What is required:
Using the listing below, output only the lines from the one that contains "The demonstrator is" through the one that contains "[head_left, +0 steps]", inclusive, exactly as given and without images.
********************
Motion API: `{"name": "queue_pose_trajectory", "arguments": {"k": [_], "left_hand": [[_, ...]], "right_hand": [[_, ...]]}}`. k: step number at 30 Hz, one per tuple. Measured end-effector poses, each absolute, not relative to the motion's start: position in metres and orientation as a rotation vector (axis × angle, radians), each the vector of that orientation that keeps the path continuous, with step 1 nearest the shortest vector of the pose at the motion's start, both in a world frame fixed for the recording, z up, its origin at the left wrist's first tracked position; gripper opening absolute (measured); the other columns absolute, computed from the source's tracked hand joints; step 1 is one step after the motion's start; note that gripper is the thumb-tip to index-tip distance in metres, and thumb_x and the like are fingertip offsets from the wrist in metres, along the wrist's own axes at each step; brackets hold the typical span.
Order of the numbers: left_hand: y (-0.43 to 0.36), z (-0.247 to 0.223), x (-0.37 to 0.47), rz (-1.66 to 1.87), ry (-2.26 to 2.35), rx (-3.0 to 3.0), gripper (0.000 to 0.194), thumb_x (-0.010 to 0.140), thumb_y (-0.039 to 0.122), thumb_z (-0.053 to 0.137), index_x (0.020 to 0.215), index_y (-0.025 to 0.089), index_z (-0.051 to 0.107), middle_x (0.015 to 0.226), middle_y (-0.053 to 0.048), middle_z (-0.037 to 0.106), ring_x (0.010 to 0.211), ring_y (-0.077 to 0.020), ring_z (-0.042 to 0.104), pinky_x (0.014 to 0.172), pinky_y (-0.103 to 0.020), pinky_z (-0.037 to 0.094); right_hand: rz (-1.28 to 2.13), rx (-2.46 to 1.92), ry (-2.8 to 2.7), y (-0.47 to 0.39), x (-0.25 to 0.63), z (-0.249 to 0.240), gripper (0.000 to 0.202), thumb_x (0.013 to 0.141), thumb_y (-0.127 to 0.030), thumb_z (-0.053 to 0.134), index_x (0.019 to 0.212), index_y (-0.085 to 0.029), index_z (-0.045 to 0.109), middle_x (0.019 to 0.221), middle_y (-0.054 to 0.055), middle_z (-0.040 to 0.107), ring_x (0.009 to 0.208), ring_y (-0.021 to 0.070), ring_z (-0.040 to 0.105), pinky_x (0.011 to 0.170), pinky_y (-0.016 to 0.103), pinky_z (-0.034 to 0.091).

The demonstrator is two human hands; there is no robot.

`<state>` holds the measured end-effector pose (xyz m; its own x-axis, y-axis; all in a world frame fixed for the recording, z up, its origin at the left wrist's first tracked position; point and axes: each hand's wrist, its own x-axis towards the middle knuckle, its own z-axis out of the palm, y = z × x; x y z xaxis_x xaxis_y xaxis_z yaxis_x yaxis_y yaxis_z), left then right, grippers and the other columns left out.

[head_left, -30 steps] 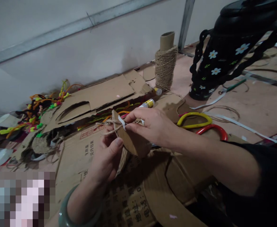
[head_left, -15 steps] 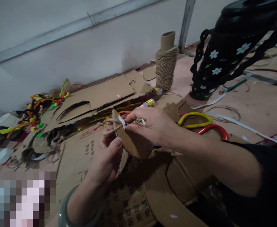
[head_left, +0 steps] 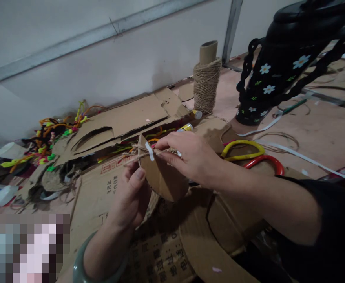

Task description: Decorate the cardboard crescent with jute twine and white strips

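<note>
My left hand (head_left: 131, 196), thumb in front, grips the left edge of a curved brown cardboard piece (head_left: 165, 179) held up over the work surface. A short white strip (head_left: 149, 151) lies on the cardboard near its top. Jute twine (head_left: 134, 152) crosses the piece beside this strip, with loose ends sticking out to the left. My right hand (head_left: 188, 157) has its thumb and forefinger closed on the twine at the cardboard's upper right. Its other fingers are curled and partly hidden.
Beneath lies a printed cardboard sheet (head_left: 92, 196). Yellow and red handles (head_left: 243, 147) lie right of my hand, near a glue stick (head_left: 186, 127). Behind stand a twine spool (head_left: 207, 84) and a black flowered tumbler (head_left: 278, 74). Colourful pipe cleaners (head_left: 47, 135) are heaped at left.
The cardboard and my left hand have shifted slightly left. My right fingertips, earlier at the white strip, now sit just right of it, and more of the strip shows.
</note>
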<state>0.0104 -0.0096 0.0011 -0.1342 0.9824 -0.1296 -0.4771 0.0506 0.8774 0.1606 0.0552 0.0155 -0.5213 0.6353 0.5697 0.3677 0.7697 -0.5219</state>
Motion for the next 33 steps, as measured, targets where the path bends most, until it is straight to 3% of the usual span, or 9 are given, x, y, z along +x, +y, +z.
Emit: {"name": "queue_pose_trajectory", "arguments": {"k": [4,11,15,21,33], "left_hand": [[-0.0102,0.0001,0.0112,1.449,0.988,0.673,0.038,0.056,0.038,0.081,0.089,0.025,0.066,0.095,0.0,0.068,0.092,-0.0192,0.063,0.088,-0.031,0.049],[-0.0103,0.0009,0.0142,1.471,0.888,0.846,0.016,0.068,0.029,0.074,0.083,0.027,0.069,0.091,0.002,0.069,0.08,-0.0129,0.063,0.084,-0.027,0.051],[-0.0102,-0.001,0.0122,1.476,0.903,0.884,0.019,0.068,0.028,0.075,0.087,0.026,0.069,0.089,0.003,0.069,0.074,-0.0114,0.063,0.085,-0.028,0.051],[-0.0121,-0.0024,0.0099,1.437,0.863,0.904,0.023,0.068,0.027,0.075,0.09,0.026,0.067,0.09,0.002,0.067,0.087,-0.0162,0.065,0.084,-0.029,0.051],[-0.0136,-0.0005,0.0137,1.433,0.836,0.876,0.022,0.067,0.028,0.075,0.089,0.024,0.068,0.089,0.002,0.068,0.079,-0.0134,0.065,0.073,-0.022,0.053]], "right_hand": [[0.282,-0.658,-2.191,0.053,0.1592,0.0125,0.023,0.091,-0.025,0.044,0.085,-0.013,0.064,0.084,0.006,0.066,0.081,0.0156,0.059,0.075,0.028,0.041],[0.182,-0.623,-2.244,0.0489,0.1585,0.0123,0.028,0.092,-0.023,0.039,0.082,-0.012,0.063,0.082,0.008,0.065,0.08,0.0155,0.058,0.073,0.028,0.042],[0.163,-0.585,-2.251,0.0495,0.1598,0.0135,0.024,0.088,-0.019,0.042,0.078,-0.011,0.062,0.078,0.007,0.064,0.075,0.0155,0.058,0.069,0.027,0.042],[0.228,-0.54,-2.231,0.0517,0.1621,0.0143,0.019,0.085,-0.018,0.045,0.074,-0.013,0.059,0.073,0.004,0.061,0.07,0.0132,0.055,0.066,0.025,0.041],[0.337,-0.552,-2.173,0.0491,0.1619,0.0166,0.011,0.078,-0.013,0.048,0.068,-0.015,0.054,0.068,0.001,0.058,0.066,0.0113,0.052,0.065,0.023,0.04]]}}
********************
Result of the exercise:
The demonstrator is two human hands; there is no robot.

`<state>` holds the measured end-effector pose (xyz m; its own x-axis, y-axis; all in a world frame fixed for the recording, z up, its origin at the left wrist's first tracked position; point and axes: each hand's wrist, its own x-axis towards the middle knuckle, its own z-axis out of the palm, y = z × x; x y z xaxis_x xaxis_y xaxis_z yaxis_x yaxis_y yaxis_z), left then right, grippers and the other columns left out.

[head_left, -30 steps] 
[head_left, -15 steps] 
[head_left, +0 steps] 

For this exercise, nothing more remains to be given.